Denúncias e Realidade no Chão da Aldeia
A desconexão entre as promessas do Governo Federal e a realidade enfrentada nas comunidades indígenas de Mato Grosso do Sul se torna cada vez mais evidente. O Ministério dos Povos Indígenas (MPI) e o Governo do Estado celebraram a assinatura de um Acordo de Cooperação Técnica, que promete R$ 160 milhões em investimentos para o desenvolvimento sustentável, mas, segundo denúncias, essa situação esconde práticas questionáveis dentro da pasta.
Diretamente impactadas por essa situação, lideranças indígenas que pedem para permanecer anônimas por medo de represálias revelam que, após três anos de existência do ministério, a gestão do secretário executivo Eloy Terena transformou a política indigenista em uma plataforma de eventos e promoção pessoal, enquanto as comunidades lidam com a precariedade de suas condições de vida.
Críticas à Gestão e Uso de Recursos Públicos
As críticas se concentram especialmente na Aldeia Cachoeirinha, localizada no município de Miranda (MS). Relatos indicam que recursos do MPI estão sendo utilizados para financiar a cerimônia de posse de um novo cacique, que é um aliado político da atual administração. “Esses recursos estão sendo direcionados apenas para a posse do cacique que eles apoiaram, criando um ambiente de corrupção entre as lideranças, com festas e eventos pagos pelo Governo Federal, enquanto as políticas públicas essenciais não chegam às comunidades”, desabafa uma fonte ligada ao movimento indígena.
Essas declarações levantam um padrão preocupante: o uso da máquina pública para favorecer aliados locais, estabelecendo uma rede de lealdade através de eventos festivos, em detrimento de ações que realmente atendam as necessidades de saúde, segurança e demarcação de terras.
Convocação e Estratégia de Silenciamento
Outro ponto crítico das denúncias é a convocação em massa realizada pelo MPI para os dias 20 e 21 de janeiro. O ministério estaria convidando caciques e lideranças de todo o Estado, oferecendo diárias e ajuda de custo para os participantes. Para os denunciantes, essa movimentação aparenta ser uma estratégia para silenciar o descontentamento crescente nas comunidades, através da distribuição de incentivos financeiros. “As comunidades nunca receberam esses benefícios prometidos, exceto pelas festas e passagens aéreas. É uma política de cooptação, não de construção”, afirmou outra fonte.
Desmonte da Funai em Mato Grosso do Sul
Enquanto há um aparente orçamento disponível para eventos e deslocamentos, a estrutura da Fundação Nacional dos Povos Indígenas (Funai) em Mato Grosso do Sul está severamente comprometida. Informações indicam que as três coordenações regionais da Funai na região não têm acesso aos recursos básicos necessários para suas operações.
Mais alarmante é a possibilidade de perda de autonomia da Funai de MS, que poderia passar a se subordinar administrativamente à Funai do Maranhão. Se isso se confirmar, representará um golpe na gestão dos problemas locais, uma vez que decisões importantes seriam tomadas a uma distância considerável dos conflitos fundiários que a região enfrenta.
Ineficiência Burocrática e Promessas Não Cumpridas
A ineficiência administrativa também se tornou um tema de protesto. Há mais de 90 dias, a Comissão de Política Indigenista aprovou o caráter deliberativo do Conselho Nacional de Política Indigenista (CNPI). Contudo, até o presente momento, o MPI não divulgou a portaria que oficializa essa decisão, impedindo o funcionamento de um dos instrumentos mais importantes de controle social da política indigenista.

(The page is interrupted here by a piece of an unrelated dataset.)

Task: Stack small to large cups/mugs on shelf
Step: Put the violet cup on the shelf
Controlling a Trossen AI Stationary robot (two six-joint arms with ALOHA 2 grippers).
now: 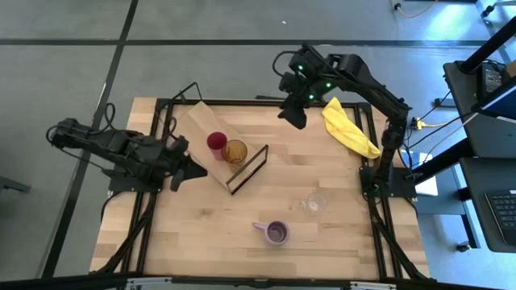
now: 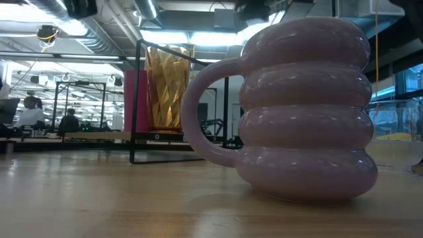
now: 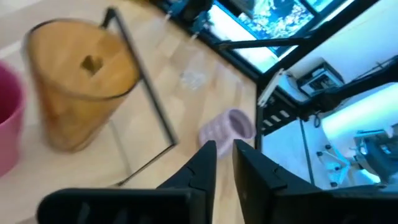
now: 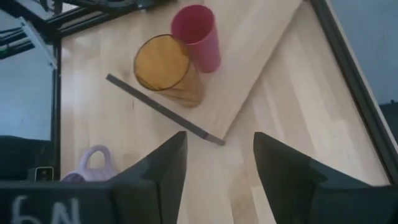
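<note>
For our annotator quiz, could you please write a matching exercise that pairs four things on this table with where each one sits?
Things:
1. amber tumbler
2. purple mug
3. clear glass
4. yellow cloth

Places:
A. on the bare tabletop, nearest its front edge, handle toward the left arm's side
B. on the tabletop at the far corner on the right arm's side
C. on the shelf, next to the red cup, just before the wire frame
D. on the bare tabletop, between the mug and the right arm's base

Pairs: 1-C, 2-A, 3-D, 4-B
</note>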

Entre as promessas de R$ 160 milhões em gabinetes refrigerados e a realidade de palcos montados para aliados políticos, os povos indígenas de Mato Grosso do Sul aguardam ansiosamente a substituição da “política de espetáculo” por uma “política de entrega”. Eloy Terena se destaca nesse cenário, prometendo muito, mas entregando pouco, a pouco mais de um ano do término do governo Lula.
Nota do MPI
O Ministério dos Povos Indígenas (MPI) se manifestou, informando que o Acordo de Cooperação Técnica com o Estado visa garantir os direitos indígenas e é fruto de cooperação institucional. O ministério destaca que não houve transferência de recursos financeiros e que todas as ações são públicas, disponíveis no Portal da Transparência. Em relação às alegações sobre a autonomia da Funai, o MPI nega a veracidade das informações e afirma que a reestruturação visa aprimorar a gestão do trabalho, com participação de servidores e do movimento indígena.
Além disso, o MPI enfatiza que as atividades do CNPI foram retomas em 2024, após um hiato de cinco anos, e que as atas das reuniões estão disponíveis para o público. Por fim, o ministério reafirma seu comprometimento em avançar na promoção dos direitos dos povos indígenas no Brasil.